As the concert went on, my wife turned to me to ask me when I thought my favorite song, the one about kicking ass, was going to come up, and I told her that if I had to guess, he might have retired it, since that song was one of his early hits, and it seemed like the set list was heavy on the more radio-friendly fare on his later albums, which I understood.

When the first guitar riff from “I Could Kick Your Ass” hit the speakers, yeah, I marked out, sang along, in my best twang.

That made my night; I could go home happy.

Then we get the political message. Obama and Hillary want to take your guns.

It’s loud, and we’re well back from the stage, 200-level, in a section of empty seats (the fairgrounds were well below half-capacity), but I’m saying out loud, “Good news for you, Justin. They don’t want your guns.”

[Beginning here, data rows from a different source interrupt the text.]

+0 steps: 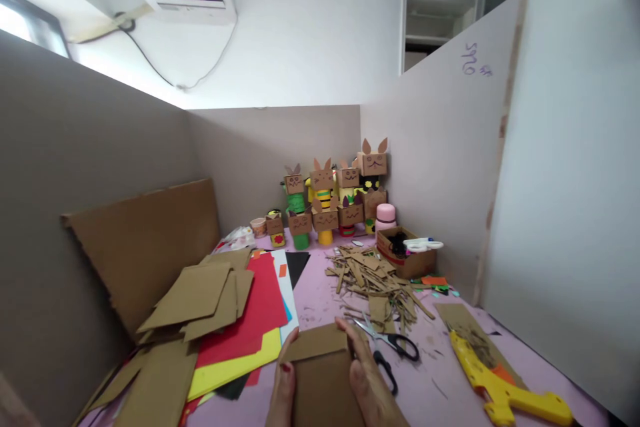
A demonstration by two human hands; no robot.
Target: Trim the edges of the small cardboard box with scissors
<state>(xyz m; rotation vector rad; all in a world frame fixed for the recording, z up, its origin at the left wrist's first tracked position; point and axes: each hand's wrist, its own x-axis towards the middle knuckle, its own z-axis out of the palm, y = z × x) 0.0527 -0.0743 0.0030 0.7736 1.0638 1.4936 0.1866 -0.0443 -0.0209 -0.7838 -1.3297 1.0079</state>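
Note:
Between my two hands is a folded cardboard box (pixel 323 380) at the bottom middle of the head view. My left hand (pixel 284 383) presses along its left side, thumb on the near face. On the opposite side, my right hand (pixel 367 373) grips it with the thumb on the near face and fingers reaching to the top edge. Part of the box runs below the picture. Black-handled scissors (pixel 390 343) lie partly open on the pink tabletop (pixel 320 293), just right of my right hand.
Cardboard sheets (pixel 190 293) and coloured paper (pixel 250 300) are piled left. Cardboard strips (pixel 370 273) lie ahead. A yellow glue gun (pixel 505 387) rests on the right. Cardboard animal figures (pixel 325 213), a pink bottle (pixel 385 217) and an open box (pixel 417 263) stand behind. Partitions (pixel 440 147) enclose the table.

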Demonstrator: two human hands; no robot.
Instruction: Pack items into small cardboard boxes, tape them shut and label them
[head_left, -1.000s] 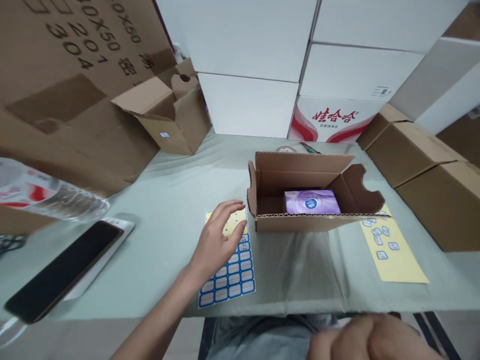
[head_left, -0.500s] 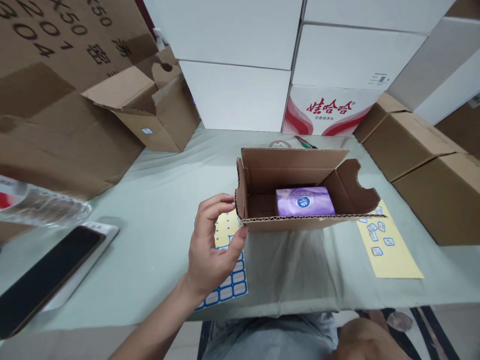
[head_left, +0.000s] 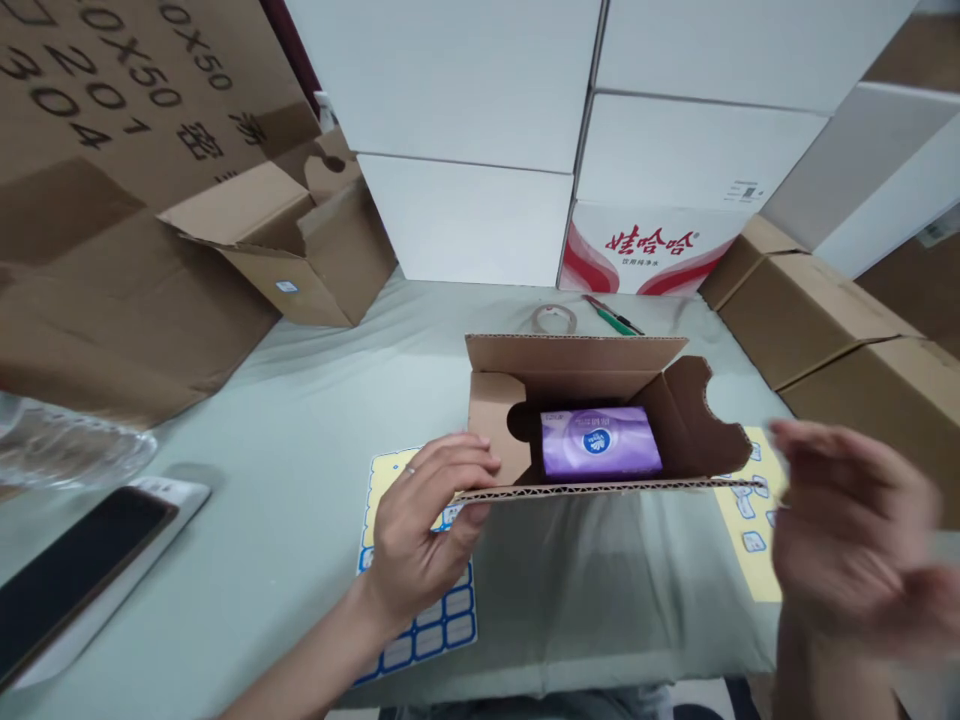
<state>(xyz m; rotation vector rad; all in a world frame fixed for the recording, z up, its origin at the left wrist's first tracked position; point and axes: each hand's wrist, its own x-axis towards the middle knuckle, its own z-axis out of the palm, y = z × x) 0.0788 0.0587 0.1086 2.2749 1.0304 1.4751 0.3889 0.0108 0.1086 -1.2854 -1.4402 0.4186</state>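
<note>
An open cardboard box (head_left: 577, 356) stands in front of me, its top flaps spread. Inside lies a purple pack of tissues (head_left: 600, 445) with a blue logo. My left hand (head_left: 431, 510) grips the box's left end, fingers over the end flap and thumb at the front edge. That flap, with a rounded notch, leans inward. My right hand (head_left: 851, 540) is in the air just past the box's right end, apart from it and blurred by motion. Under my left hand is a blue-bordered label sheet (head_left: 446, 635). Behind my right hand lies a yellow sheet with stickers (head_left: 761, 575), partly covered.
A tape roll (head_left: 555, 320) and a green-handled tool (head_left: 616, 318) lie behind the box. White cartons (head_left: 465, 215) are stacked at the back. Another open box (head_left: 300, 260) stands left, brown boxes (head_left: 847, 320) right. A phone (head_left: 82, 570) and a plastic bottle (head_left: 71, 440) are at left.
My right hand has come into view from the lower right. The box's left end flap has tipped inward under my left hand's fingers. The view has shifted slightly upward.
</note>
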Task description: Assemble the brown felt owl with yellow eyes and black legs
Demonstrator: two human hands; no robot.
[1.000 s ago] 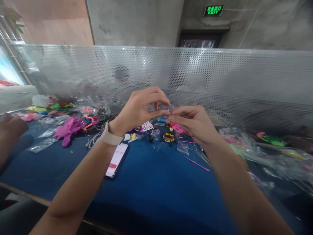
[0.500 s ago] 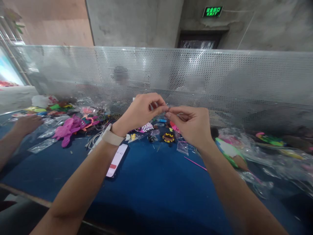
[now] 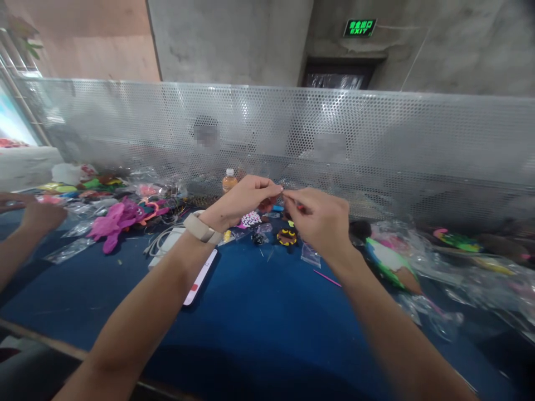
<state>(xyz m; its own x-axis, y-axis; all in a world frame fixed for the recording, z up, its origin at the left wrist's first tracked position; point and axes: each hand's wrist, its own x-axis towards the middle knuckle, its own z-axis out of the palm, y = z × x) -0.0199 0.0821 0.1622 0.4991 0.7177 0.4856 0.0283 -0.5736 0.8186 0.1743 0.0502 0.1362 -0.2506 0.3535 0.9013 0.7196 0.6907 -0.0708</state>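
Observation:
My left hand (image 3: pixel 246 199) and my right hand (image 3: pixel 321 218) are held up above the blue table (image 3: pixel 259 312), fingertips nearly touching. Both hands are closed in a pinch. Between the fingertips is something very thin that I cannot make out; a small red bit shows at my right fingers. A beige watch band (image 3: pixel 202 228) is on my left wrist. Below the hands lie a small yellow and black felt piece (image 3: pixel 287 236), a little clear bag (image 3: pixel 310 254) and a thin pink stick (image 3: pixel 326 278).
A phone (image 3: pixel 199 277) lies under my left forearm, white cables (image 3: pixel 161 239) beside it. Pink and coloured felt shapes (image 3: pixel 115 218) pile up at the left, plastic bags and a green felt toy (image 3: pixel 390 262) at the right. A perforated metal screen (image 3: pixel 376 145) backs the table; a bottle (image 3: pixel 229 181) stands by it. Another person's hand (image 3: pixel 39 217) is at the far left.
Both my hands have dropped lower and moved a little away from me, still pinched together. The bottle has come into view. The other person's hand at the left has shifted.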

As the band continues, a group of teens starts parading around with a Donald Trump yard sign, with self-congratulatory looks on their faces.

The 100 level, in front of the stage, which was just about at capacity, was reaching a fever pitch.

The concert became a political rally, and, hey, that’s fine. I mean, again, shame on me for not researching the guy ahead of time, though I should point out that I’ve done several different Google searches with keywords “Justin Moore,” “concert review” and “Obama” and “Hillary,” and I haven’t yet found one that mentions the showstopper referencing the political rhetoric.

Which means, I’m probably the idiot who cares, right? I mean, how many progressive Southern Democrats go to country music concerts in general, and Justin Moore concerts in particular?

I’m an odd bird, no doubt, a Dem who can’t wait to see Justin Moore in concert when he’s in town, is engrossed in pro wrestling, another right-leaning diversion, and is at least conversant in NASCAR, whose brain trust endorsed Trump during the Republican primaries.

I had my first NASCAR experience last year covering a weekend of racing at Richmond International Raceway. After the endorsement announcement, I skipped out on the 2016 spring races, fully realizing that NASCAR is a lot bigger than me, and doesn’t care what I think.

But then again, given the scads of empty seats the powers-that-be there try to divert our attention from seeing most race weekends, maybe they should be thinking about doing what they can do to be more inclusive in terms of adding to the fan base.

I dunno. It’s none of my business. I get that. I’m not telling NASCAR to endorse Hillary Clinton for president as a way to draw more fans; not telling Justin Moore to cut that idiotic song about Obama and Hillary trying to take your guns away from his set list.

Justin Moore knows how he got to the top of the game in Nashville, and it wasn’t because he cared what people like me think.

That cheap pop at the expense of President Obama and Hillary Clinton solidified his standing among the vast majority of the 1,500 or so people at the show last night.

He did lose me, but life goes on, and let me just say, on another note, what a thrill it is for me in my life to be able to be able to write columns for such intelligent, engaging, and no doubt physically appealing readers as yourself.